We are entering into a minerals supercyle.
Assets under management in mining ETFs more than doubled in a year to $87 Bn from $37 Bn a year earlier. Capital is now flowing into hard assets from the high valuation tech stocks - implying the early stages of a commodity supercycle.
Governments are leading the way via their own balance sheets which convinced large investors and companies to invest heavily in capacity building right from acquiring mines and refining to end-product manufacturing.
An interesting observations is the focus on utility metals over traditional safe metals. The investments are largely going into industrial metals such as copper, aluminium, and other critical minerals. Gold and silver had their good runs recently but they have found their footing. Critical minerals have just started.
Another point to note is public markets where IPOs have started hitting the floor. Rare Earth Americas, Inc. have filed for IPO with IPO size around $63mn. They plan to invest in their key projects such as Shiloh, Alpha, and Constellation projects in Georgia and Brazil respectively.
Many more to come.
Furnace Japan, a leading mineral processing company has signed an MOU with Milford Mining Company in Utah.
Their individual expertise makes the partnership quite unique.

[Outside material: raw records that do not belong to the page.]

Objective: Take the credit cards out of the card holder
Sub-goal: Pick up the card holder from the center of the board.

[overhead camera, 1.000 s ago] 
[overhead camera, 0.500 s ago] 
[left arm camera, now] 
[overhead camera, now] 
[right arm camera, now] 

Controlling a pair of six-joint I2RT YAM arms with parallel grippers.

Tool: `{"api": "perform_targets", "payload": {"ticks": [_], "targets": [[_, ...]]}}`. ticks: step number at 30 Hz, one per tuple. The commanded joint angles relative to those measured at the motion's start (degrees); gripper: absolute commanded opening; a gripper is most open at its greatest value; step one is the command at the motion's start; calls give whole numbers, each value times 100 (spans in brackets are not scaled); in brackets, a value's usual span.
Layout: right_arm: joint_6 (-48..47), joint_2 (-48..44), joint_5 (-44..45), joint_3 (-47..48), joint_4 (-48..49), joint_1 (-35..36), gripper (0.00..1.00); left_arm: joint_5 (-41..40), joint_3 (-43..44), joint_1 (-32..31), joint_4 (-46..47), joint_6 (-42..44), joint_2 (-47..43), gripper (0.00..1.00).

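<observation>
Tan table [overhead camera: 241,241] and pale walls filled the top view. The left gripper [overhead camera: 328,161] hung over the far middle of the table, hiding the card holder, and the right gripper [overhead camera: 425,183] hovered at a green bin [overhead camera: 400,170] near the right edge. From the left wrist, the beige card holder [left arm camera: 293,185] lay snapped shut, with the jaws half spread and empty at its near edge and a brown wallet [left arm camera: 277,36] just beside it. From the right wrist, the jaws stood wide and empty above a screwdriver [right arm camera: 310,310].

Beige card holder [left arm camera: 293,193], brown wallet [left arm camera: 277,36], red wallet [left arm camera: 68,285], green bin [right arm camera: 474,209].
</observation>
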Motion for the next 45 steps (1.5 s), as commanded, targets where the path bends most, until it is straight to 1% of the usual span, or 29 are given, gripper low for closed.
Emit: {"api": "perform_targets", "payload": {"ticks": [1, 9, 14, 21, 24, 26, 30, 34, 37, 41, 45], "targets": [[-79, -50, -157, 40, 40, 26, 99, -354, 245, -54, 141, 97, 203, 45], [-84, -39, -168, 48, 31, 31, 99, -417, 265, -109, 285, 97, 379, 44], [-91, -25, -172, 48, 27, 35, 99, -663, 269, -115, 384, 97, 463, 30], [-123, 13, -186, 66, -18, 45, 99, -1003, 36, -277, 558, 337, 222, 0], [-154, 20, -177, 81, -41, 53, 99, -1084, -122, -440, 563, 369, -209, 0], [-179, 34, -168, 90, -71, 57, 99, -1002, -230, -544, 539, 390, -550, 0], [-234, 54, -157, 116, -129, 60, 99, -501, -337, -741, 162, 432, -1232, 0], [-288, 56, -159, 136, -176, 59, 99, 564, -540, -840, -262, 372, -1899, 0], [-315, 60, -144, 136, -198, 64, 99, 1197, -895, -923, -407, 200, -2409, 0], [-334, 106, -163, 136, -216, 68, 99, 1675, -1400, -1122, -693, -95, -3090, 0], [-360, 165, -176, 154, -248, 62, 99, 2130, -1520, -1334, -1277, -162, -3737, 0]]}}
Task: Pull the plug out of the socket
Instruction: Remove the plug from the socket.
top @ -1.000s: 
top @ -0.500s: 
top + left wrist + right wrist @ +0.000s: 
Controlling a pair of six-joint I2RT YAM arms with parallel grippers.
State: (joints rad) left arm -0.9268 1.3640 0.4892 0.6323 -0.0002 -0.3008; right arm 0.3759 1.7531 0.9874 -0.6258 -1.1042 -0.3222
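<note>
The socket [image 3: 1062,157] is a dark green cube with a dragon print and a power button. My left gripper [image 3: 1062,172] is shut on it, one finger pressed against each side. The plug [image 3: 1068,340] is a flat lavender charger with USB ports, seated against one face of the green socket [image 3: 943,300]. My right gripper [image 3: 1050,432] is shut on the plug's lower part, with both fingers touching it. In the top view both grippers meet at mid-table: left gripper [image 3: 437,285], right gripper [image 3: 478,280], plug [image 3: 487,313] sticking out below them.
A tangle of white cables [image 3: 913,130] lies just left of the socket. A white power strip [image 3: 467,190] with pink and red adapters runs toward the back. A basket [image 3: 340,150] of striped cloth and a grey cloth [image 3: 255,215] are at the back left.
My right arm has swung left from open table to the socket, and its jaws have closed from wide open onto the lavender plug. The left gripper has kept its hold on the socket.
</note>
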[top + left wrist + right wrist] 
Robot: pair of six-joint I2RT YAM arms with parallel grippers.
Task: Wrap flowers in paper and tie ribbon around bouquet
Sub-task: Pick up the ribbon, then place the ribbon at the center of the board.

Milford has a large mining setup in Utah having huge copper, tungsten, and other tailing resources. Furnace on the other hand is one of the most advanced metallurgical company with patented technology.
Furnace has developed pyrometallurgical technology that enables the treatment of hazardous waste streams and recovers precious and critical minerals, thus converting residual materials into environmentally safe, non-polluting slug.
Together, the companies aim to unlock new value from both primary resources and previously discarded materials while significantly reducing environmental impact.
On the policy front, Brazil is coming up with a National Policy for Critical and Strategic Minerals.
One of the key point is around establishing export controls mechanism. The goal is to encourage and control higher value edition within the country and limiting the sale of unprocessed ore to foreign countries.
Brazil wants to incentivise ventures that go beyond extraction and basic processing, with greater participation in stages such as mineral transformation, refining, production of battery-grade inputs, materials for permanent magnets and other higher value-added products.
Another point included in the text is around data sharing. It mandates companies to provide information on volume, destination, final beneficiary, corporate ownership chain, degree of processing, mineral composition and economic use of critical and strategic minerals intended for export.
Governments increasingly want visibility into who controls downstream mineral flows. They know the value lies into processing not just owning mines.
The minerals market is gradually fragmenting into country-specific industrial systems.